* _Given data_:
-----
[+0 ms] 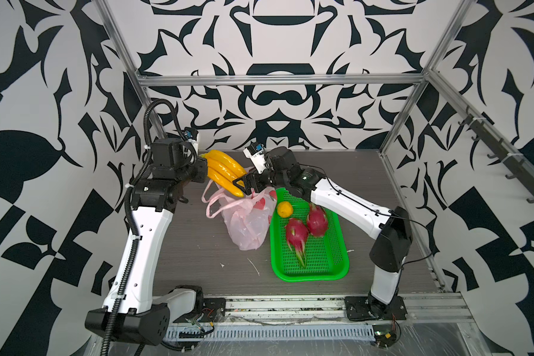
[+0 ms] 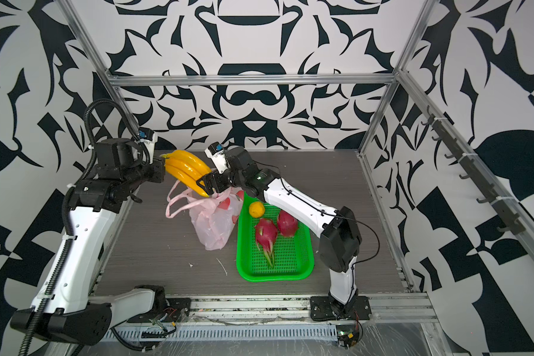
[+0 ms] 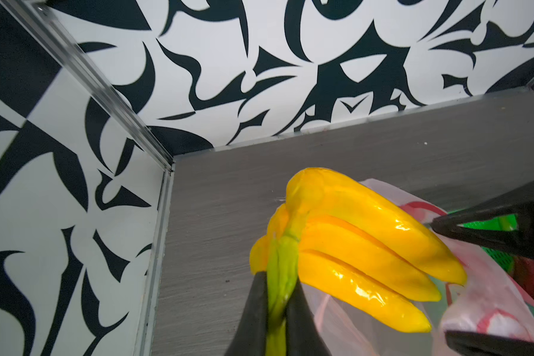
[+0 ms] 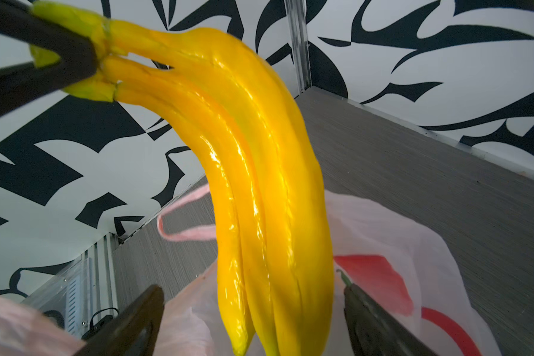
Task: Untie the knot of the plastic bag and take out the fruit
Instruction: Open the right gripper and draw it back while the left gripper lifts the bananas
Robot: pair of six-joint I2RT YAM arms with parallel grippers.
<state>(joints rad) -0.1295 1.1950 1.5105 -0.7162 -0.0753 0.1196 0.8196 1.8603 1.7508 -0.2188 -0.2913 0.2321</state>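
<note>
In both top views the banana bunch covered the fingertips of the left gripper, and the bunch together with the right gripper hid the mouth of the plastic bag. The right arm covered the far right corner of the green basket. In the right wrist view the picture's edge cut off the tips of the bunch, and a pink patch was too blurred to identify.

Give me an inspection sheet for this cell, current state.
Surface: grey wood-grain tabletop.
Job's things: plastic bag slumped, handles loose, no knot seen; banana bunch held over it; two dragon fruits and round yellow fruit in green basket.
Clutter: white scraps on tabletop.
Grippers: left gripper shut on banana bunch at stem; right gripper open, fingers either side of its tips.
Cables: corrugated conduit along left arm; thin cable on right arm.
Surroundings: patterned walls, aluminium frame, hook rack.
</note>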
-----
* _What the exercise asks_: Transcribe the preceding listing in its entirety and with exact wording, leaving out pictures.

* _Solution to the exercise_:
[+0 ms] 
[+0 ms] 
[+0 ms] 
[+0 ms] 
Task: Untie the knot of the plastic bag and take out the fruit
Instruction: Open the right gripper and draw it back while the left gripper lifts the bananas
Robot: pair of six-joint I2RT YAM arms with parallel grippers.
<state>(joints rad) -0.1295 1.1950 1.5105 -0.7162 -0.0753 0.1196 0.8196 1.8603 1.7508 -0.2188 -0.2913 0.2321</state>
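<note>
In both top views the banana bunch covered the fingertips of the left gripper, and the bunch together with the right gripper hid the mouth of the plastic bag. The right arm covered the far right corner of the green basket. In the right wrist view the picture's edge cut off the tips of the bunch, and a pink patch was too blurred to identify.

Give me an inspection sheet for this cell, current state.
Surface: grey wood-grain tabletop.
Job's things: plastic bag slumped, handles loose, no knot seen; banana bunch held over it; two dragon fruits and round yellow fruit in green basket.
Clutter: white scraps on tabletop.
Grippers: left gripper shut on banana bunch at stem; right gripper open, fingers either side of its tips.
Cables: corrugated conduit along left arm; thin cable on right arm.
Surroundings: patterned walls, aluminium frame, hook rack.
</note>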

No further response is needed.